# TASK GOAL
Your task is to retype every entry exactly while omitting the pictures.

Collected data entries
========================
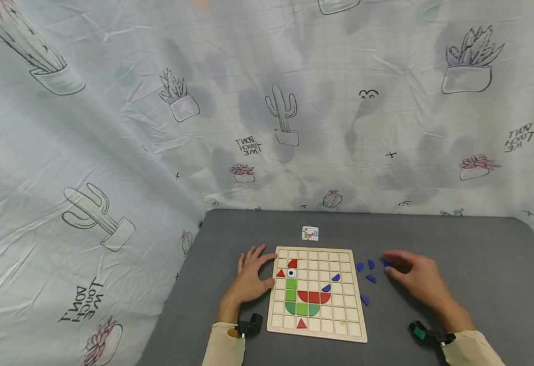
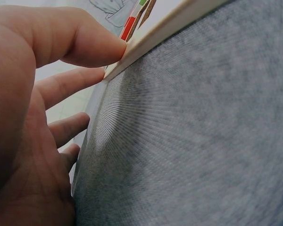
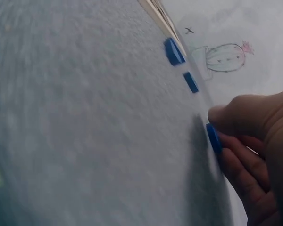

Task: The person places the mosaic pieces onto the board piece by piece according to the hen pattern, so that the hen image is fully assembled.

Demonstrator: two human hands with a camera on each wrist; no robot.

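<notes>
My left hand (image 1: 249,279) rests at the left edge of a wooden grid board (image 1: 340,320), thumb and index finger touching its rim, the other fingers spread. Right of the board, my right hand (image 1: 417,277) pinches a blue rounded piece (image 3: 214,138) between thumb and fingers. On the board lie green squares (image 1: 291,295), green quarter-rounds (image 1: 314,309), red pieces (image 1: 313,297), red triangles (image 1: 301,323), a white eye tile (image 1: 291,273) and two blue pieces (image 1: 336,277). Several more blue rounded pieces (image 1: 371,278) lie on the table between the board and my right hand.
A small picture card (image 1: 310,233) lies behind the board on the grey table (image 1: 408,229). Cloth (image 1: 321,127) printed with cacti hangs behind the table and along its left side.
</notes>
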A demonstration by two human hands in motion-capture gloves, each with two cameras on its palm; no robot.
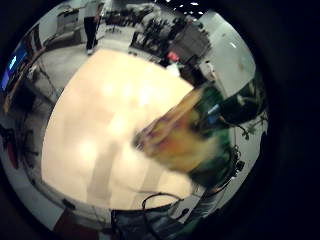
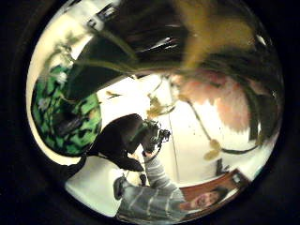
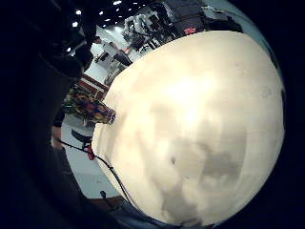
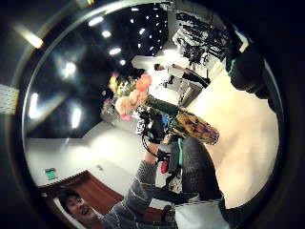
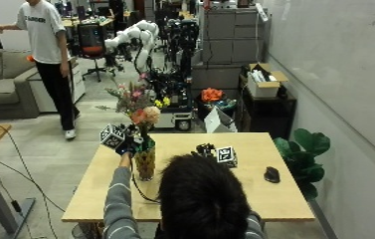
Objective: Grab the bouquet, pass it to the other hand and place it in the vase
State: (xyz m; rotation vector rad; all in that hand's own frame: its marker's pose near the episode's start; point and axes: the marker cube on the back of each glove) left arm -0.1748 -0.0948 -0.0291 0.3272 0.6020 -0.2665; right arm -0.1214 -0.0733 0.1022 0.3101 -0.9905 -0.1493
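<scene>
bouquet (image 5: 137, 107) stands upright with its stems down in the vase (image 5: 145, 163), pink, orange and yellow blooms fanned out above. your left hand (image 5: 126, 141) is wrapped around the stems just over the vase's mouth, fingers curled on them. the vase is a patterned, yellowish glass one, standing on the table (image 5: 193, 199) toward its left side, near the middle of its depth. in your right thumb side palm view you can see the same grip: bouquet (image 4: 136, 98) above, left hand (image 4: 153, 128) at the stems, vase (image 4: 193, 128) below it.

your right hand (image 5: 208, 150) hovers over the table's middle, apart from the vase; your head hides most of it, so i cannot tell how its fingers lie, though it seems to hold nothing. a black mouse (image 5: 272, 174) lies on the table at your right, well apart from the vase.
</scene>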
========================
# ANSWER BOX
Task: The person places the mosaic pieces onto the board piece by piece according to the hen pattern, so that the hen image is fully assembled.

Demonstrator: two human hands with a camera on each wrist; no robot.

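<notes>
My left hand (image 1: 249,279) rests at the left edge of a wooden grid board (image 1: 340,320), thumb and index finger touching its rim, the other fingers spread. Right of the board, my right hand (image 1: 417,277) pinches a blue rounded piece (image 3: 214,138) between thumb and fingers. On the board lie green squares (image 1: 291,295), green quarter-rounds (image 1: 314,309), red pieces (image 1: 313,297), red triangles (image 1: 301,323), a white eye tile (image 1: 291,273) and two blue pieces (image 1: 336,277). Several more blue rounded pieces (image 1: 371,278) lie on the table between the board and my right hand.
A small picture card (image 1: 310,233) lies behind the board on the grey table (image 1: 408,229). Cloth (image 1: 321,127) printed with cacti hangs behind the table and along its left side.
</notes>
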A demonstration by two human hands in motion-capture gloves, each with two cameras on its palm; no robot.
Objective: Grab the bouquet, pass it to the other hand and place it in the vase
State: (xyz m; rotation vector rad; all in that hand's own frame: its marker's pose near the episode's start; point and axes: the marker cube on the back of each glove) left arm -0.1748 -0.0948 -0.0291 0.3272 0.6020 -0.2665; right arm -0.1214 -0.0733 0.1022 0.3101 -0.9905 -0.1493
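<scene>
bouquet (image 5: 137, 107) stands upright with its stems down in the vase (image 5: 145, 163), pink, orange and yellow blooms fanned out above. your left hand (image 5: 126, 141) is wrapped around the stems just over the vase's mouth, fingers curled on them. the vase is a patterned, yellowish glass one, standing on the table (image 5: 193, 199) toward its left side, near the middle of its depth. in your right thumb side palm view you can see the same grip: bouquet (image 4: 136, 98) above, left hand (image 4: 153, 128) at the stems, vase (image 4: 193, 128) below it.

your right hand (image 5: 208, 150) hovers over the table's middle, apart from the vase; your head hides most of it, so i cannot tell how its fingers lie, though it seems to hold nothing. a black mouse (image 5: 272, 174) lies on the table at your right, well apart from the vase.
</scene>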

Nothing further is needed to complete this exercise.